Künstlerische Qualität: 10 von 10
Klangqualität: 10 von 10
Gesamteindruck: 10 von 10
Ohne die Kunst des Dirigenten András Keller und seines Concerto Budapest schmälern zu wollen: Der eigentliche Star dieser Aufnahme der Großen C-Dur-Symphonie von Franz Schubert ist die Aufnahmetechnik, hier als „5.1 Version Real Surround Sound“ bezeichnet. Im Booklet ist eine Grafik, die das Hörerlebnis veranschaulicht: Der Hörer sitzt in der Mitte aller Orchesterinstrumente, die ringsum angeordnet sind. Und so fühlt man sich auch: inmitten des Orchesters, inmitten des Klanggetöses wie im Auge des Orkans. Der Klang kommt von hinten, von vorne, von allen Seiten und wirkt deswegen bisweilen etwas gewaltsam.
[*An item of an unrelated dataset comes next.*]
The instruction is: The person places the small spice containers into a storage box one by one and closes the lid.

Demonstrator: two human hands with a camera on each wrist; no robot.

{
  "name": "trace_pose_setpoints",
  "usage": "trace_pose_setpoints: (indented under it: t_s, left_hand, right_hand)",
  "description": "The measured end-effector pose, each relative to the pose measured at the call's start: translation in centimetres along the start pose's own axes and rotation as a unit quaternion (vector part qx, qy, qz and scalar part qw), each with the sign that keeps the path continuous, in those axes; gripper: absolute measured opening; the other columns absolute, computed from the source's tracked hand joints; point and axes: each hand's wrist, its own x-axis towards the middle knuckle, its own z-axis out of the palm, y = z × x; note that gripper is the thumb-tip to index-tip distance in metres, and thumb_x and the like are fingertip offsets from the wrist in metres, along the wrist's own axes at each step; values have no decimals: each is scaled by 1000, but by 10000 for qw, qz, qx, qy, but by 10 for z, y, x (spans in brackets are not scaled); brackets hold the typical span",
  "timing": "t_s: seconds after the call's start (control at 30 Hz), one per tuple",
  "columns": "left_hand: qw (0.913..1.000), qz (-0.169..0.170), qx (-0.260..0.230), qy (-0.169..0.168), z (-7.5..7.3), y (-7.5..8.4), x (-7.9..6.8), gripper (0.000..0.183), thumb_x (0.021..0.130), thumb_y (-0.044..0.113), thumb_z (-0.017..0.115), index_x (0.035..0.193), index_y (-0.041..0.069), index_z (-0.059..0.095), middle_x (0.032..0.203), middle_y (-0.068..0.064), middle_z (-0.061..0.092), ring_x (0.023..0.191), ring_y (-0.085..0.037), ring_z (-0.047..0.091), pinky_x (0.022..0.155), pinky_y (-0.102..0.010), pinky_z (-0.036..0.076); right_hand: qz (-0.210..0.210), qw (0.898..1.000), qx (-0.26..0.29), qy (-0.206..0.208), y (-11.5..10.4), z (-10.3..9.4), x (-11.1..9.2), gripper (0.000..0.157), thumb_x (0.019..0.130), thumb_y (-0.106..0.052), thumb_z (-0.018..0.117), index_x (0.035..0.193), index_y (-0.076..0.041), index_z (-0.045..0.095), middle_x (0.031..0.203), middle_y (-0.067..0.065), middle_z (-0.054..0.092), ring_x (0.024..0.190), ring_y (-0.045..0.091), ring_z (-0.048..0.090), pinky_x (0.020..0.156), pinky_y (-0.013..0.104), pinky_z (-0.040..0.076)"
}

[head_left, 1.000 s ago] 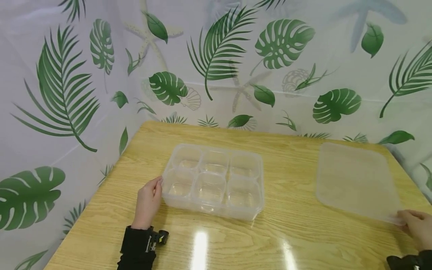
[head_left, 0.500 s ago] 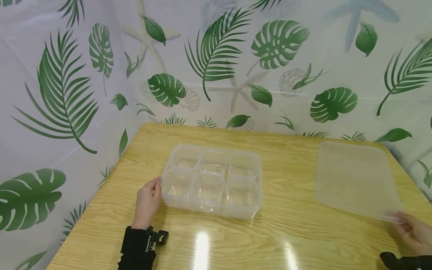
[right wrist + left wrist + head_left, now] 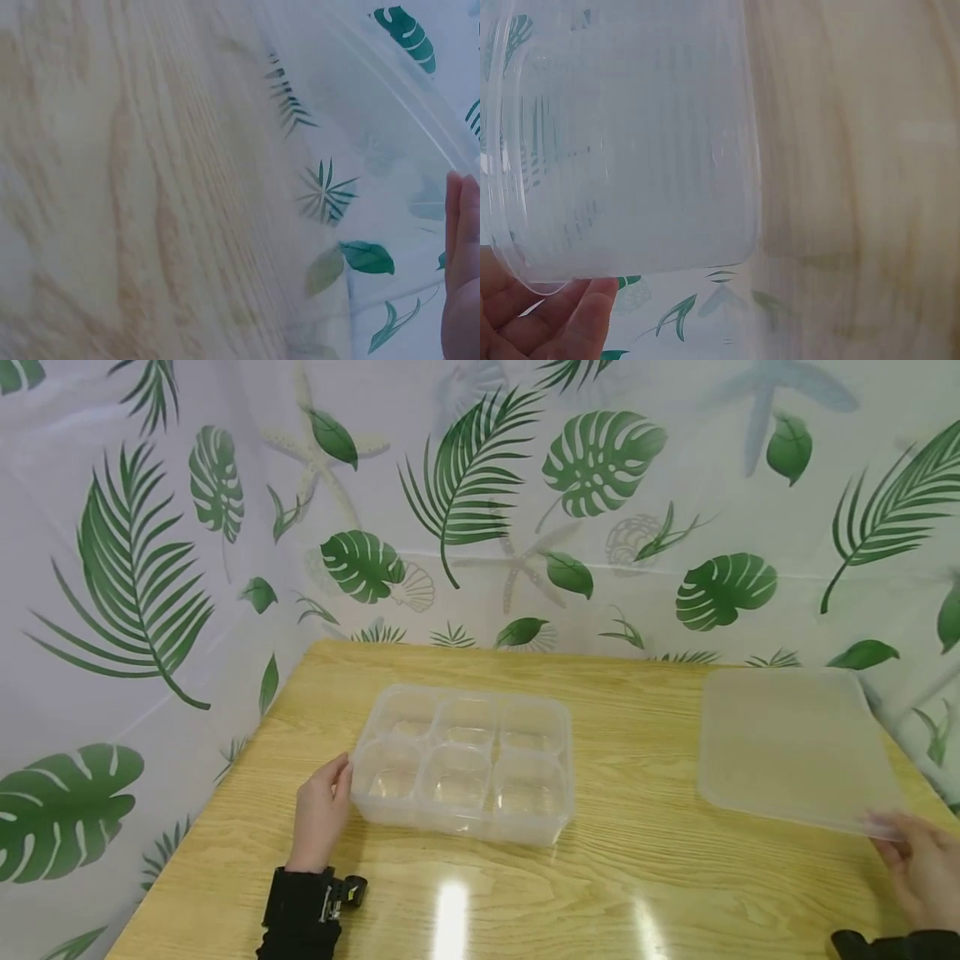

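A translucent plastic container [image 3: 459,823] with several square compartments sits at the left-centre of the table, nothing visible inside it. My left hand [image 3: 322,806] grips its left rim; in the left wrist view, the fingers [image 3: 592,319] curl up under the lip of the container wall [image 3: 667,172]. Off to the right, my right hand [image 3: 922,864] pinches the near right corner of a flat, frosted rectangular lid [image 3: 795,747]. In the right wrist view, the fingers [image 3: 465,225] are at the edge of the lid [image 3: 360,82], and the leaf-printed sheet shows through it.
The wood-grain table [image 3: 637,860] extends between container and lid. A white curtain [image 3: 525,485] printed with green leaves and starfish hangs behind the table and along its left side. Black wrist-worn cameras and dark sleeves [image 3: 300,910] show at both wrists.
The lid in my right hand has shifted slightly right and away from me across the table. My left hand stays on the container rim. The head view has turned a little to the right.
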Motion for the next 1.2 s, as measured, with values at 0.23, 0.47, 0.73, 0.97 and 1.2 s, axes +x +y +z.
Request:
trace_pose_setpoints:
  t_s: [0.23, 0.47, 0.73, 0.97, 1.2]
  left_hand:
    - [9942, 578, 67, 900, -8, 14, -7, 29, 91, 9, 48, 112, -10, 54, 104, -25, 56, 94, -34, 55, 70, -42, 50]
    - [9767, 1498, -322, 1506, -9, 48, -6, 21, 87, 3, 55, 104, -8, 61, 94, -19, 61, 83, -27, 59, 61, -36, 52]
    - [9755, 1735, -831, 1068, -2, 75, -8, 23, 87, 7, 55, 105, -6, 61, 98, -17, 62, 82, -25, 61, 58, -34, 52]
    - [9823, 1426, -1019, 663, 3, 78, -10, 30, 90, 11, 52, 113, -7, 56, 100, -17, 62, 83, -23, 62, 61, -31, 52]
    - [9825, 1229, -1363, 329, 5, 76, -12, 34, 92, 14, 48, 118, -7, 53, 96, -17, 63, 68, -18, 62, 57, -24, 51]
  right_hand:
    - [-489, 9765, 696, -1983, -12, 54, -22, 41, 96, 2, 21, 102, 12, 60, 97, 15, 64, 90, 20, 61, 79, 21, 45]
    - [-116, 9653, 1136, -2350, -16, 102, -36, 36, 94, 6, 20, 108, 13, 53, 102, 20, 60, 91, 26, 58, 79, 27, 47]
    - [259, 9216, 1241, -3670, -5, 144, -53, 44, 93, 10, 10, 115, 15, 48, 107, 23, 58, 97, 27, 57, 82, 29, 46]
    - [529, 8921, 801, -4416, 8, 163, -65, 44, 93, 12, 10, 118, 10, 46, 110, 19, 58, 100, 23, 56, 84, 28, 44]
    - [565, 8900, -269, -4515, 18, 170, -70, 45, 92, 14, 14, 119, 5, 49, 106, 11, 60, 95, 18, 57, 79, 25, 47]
Aber man hört wirklich alle einzelnen Instrumentengruppen, hört, wie das Punktierungs-Motiv alle Instrumentengruppen bestimmt, hört selbst die feinsten Geigen-Pizzicati, hört die immer latent Gefahr verkündenden Posaunen, spürt fast körperlich die schneidenden Trompetenstöße und die sprudelnde Motorik im Scherzo. Und man hört voller Bewunderung, wie Schubert bewandert ist in der Kunst der Orchestrierung und der Kunst der instrumentalen Kolorierung – obwohl er seine Symphonie nie gehört hat.
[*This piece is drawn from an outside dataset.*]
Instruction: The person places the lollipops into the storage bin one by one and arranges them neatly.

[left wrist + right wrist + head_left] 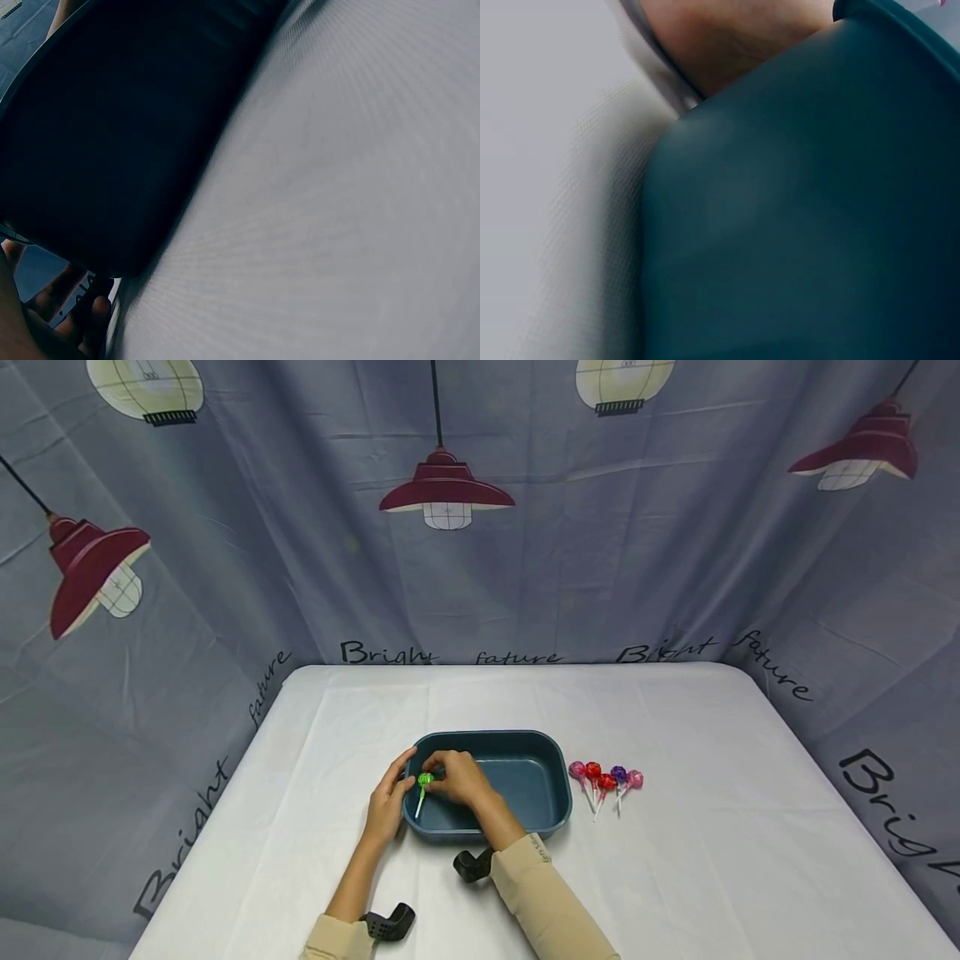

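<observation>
A dark teal rectangular basin (525, 777) stands on the white table. My left hand (386, 802) holds its left end, with fingertips at the rim; in the left wrist view the fingers (97, 311) lie against the outer wall. My right hand (461, 777) reaches into the basin's left part. It pinches a green lollipop (425, 779) by the candy head, and the white stick points down toward the near side. The right wrist view has the basin wall (735, 225) across most of it, and the lollipop is hidden there.
Several wrapped lollipops, pink, red and purple, lie in a group just right of the basin, among them a pink one (635, 779) and a purple one (618, 773). The white tablecloth (712, 860) runs back to a grey-blue curtain (315, 527) printed with lamps.
</observation>
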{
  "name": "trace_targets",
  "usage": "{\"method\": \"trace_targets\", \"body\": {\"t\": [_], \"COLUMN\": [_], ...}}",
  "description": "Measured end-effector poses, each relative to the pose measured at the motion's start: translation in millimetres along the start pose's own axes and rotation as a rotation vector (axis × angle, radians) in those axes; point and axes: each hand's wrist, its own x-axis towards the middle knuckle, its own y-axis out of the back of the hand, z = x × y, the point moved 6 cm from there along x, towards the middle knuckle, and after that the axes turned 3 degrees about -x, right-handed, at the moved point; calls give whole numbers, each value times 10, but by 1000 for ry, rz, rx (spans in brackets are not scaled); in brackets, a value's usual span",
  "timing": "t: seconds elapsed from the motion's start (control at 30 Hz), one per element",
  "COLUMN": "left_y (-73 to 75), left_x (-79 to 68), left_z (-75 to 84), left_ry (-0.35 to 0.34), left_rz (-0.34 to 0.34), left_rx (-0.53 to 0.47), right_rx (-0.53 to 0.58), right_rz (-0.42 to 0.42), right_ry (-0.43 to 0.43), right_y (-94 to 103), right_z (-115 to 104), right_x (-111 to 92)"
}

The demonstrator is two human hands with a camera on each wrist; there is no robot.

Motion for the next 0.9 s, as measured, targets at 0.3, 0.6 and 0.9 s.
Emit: {"method": "trace_targets", "body": {"t": [0.3,0.6,0.9], "left_y": [11,18,11], "left_x": [28,77,91], "left_z": [-61,-371,-327], "left_ry": [-5,5,-13], "left_rz": [4,24,34], "left_rx": [3,-24,-22], "right_rx": [33,144,251], "right_rz": [8,20,59], "right_ry": [-8,52,94], "right_y": [49,163,533], "right_z": [10,-13,-150], "right_x": [-12,-69,-182]}}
Stetige Aufbruchs-, ja Aufruhr-StimmungWolfram Steinbeck schreibt im „Schubert-Handbuch“ zu dieser Symphonie: „Es ist keine Übertreibung, wenn wir sagen, dass Schuberts Große C-Dur-Sinfonie die neue Sinfonie ist, eine Sinfonie trotz Beethoven, zugleich die erste bedeutende Sinfonie nach Beethoven. Mit ihr beginnt…ein neues Zeitalter: die Epoche der romantischen Sinfonik.“ András Keller bestätigt mit seiner Interpretation dieses Statement. Immer herrscht hier Aufbruchsstimmung, ja oft Aufruhr und produktive Unruhe, nie bloße Idylle. Der berühmte initiale Hornruf erschallt geheimnisvoll wie aus weiter Ferne, nach einer zunächst gelassenen Ruhe der Entwicklung beginnt mit dem ewig punktierenden Thema die rastlos vorwärtsdrängende und brodelnd-gefahrvolle Unruhe, die sich – weg vom womöglich gemütlich tänzelnden Tempo – stetig erregt steigert bis zur Schluss-Stretta. Durch die Aufnahmetechnik hört man genau, wie die Kontrabasstöne in ihrer Begleitfigur immer hinunterstürzen wie in den Orkus, empfindet man die ersten Tutti-Schläge des Orchesters wirklich als gewaltsame Schläge. Das Concerto Budapest glänzt da mit Punktgenauigkeit der Tutti und mit Ausgewogenheit der Instrumentalgruppen.
Marsch in das neue musikalische ZeitalterAuch das Wandermotiv im zweiten Satz wirkt in der Begleitung nicht wanderselig, sondern etwas nervös, die Tutti-Einsätze kommen wie Donnerschläge, die dann auch den lyrisch fließenden Mittelteil fragil-gefährdet erscheinen lassen und die dem Hornruf, der an den Kopfsatz erinnert, eine Warnfunktion zuzuschreiben scheint. All dies wird dann von den schneidend grellen Bläsern bestätigt, die mit unerbittlich wiederholten verminderten Septakkorden zum katastrophalen Zusammenbruch führen. Man hört und spürt die fast schon brucknerhaften Dimensionen des Scherzos. Das Finale ist kein „Sturmlauf“, da eilen viele Kollegen von András Keller stürmischer dem Ende entgegen, aber vibrierend vor Final-Lust bleibt’s doch und es geht bzw. marschiert unaufhaltsam vorwärts, vorwärts in das von Wolfram Steinbeck apostrophierte neue Zeitalter.